Requirement :: Starting with the first line below, reproduce each line exactly until you have included the one bearing "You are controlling".

##### Given material

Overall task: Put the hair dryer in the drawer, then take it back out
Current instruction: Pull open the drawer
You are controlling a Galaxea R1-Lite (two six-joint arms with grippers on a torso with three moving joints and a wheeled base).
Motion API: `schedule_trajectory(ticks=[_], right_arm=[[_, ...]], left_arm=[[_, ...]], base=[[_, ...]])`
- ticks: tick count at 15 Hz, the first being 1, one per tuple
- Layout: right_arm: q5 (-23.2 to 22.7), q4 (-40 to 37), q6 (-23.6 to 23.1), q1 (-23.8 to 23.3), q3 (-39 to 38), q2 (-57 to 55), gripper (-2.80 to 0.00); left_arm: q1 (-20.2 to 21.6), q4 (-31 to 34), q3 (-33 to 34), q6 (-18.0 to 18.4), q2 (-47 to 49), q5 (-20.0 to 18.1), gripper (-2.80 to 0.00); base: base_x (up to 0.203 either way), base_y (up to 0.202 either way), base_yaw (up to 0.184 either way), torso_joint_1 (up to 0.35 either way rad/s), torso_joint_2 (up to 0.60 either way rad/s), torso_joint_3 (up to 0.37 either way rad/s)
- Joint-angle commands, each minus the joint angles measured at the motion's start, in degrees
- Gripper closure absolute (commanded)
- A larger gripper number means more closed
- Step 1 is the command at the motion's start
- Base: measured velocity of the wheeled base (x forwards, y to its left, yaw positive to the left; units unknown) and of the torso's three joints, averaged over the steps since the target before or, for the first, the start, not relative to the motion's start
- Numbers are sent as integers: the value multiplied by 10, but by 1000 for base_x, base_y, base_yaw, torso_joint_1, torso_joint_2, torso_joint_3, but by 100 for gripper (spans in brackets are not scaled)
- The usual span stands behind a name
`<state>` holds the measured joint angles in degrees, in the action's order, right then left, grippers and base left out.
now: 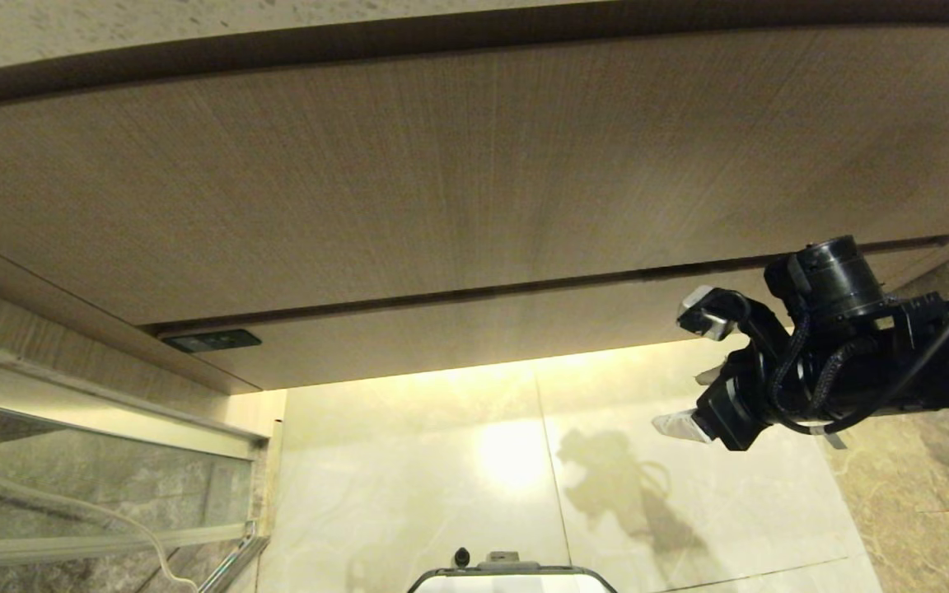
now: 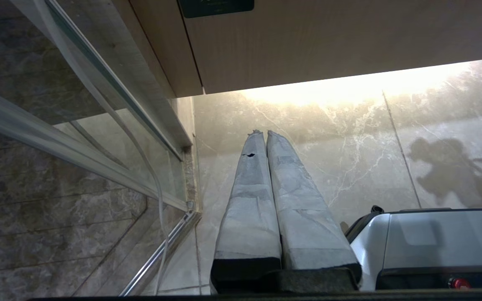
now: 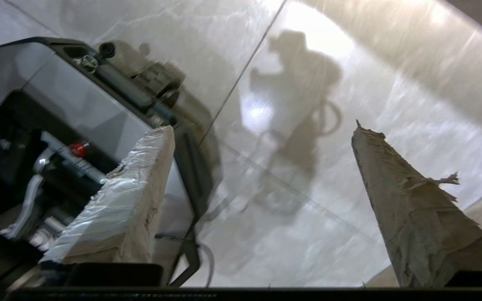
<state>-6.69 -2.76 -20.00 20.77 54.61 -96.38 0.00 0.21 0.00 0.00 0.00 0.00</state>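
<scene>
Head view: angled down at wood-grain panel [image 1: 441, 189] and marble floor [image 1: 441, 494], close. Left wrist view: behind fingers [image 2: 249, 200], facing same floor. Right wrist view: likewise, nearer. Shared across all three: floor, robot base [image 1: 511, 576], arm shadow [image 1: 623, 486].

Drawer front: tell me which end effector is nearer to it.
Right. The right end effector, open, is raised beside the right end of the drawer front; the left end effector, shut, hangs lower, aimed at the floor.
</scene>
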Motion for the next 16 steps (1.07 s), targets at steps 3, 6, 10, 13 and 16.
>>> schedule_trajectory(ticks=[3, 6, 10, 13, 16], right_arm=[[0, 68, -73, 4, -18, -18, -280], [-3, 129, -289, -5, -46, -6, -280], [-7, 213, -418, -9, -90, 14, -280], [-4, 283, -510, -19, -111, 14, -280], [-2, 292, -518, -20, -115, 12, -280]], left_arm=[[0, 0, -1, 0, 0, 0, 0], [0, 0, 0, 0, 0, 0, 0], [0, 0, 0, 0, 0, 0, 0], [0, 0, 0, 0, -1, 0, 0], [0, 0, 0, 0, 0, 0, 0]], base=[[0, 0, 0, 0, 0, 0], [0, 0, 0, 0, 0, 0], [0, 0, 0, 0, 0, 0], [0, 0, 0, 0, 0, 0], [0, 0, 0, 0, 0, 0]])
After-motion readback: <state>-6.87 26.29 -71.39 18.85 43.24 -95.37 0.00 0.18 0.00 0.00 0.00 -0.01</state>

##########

Exercise solution ::
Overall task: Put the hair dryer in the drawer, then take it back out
Current instruction: Pull open the drawer
You are controlling a Galaxea R1-Lite (two six-joint arms with grippers on a torso with three moving joints and a wheeled base).

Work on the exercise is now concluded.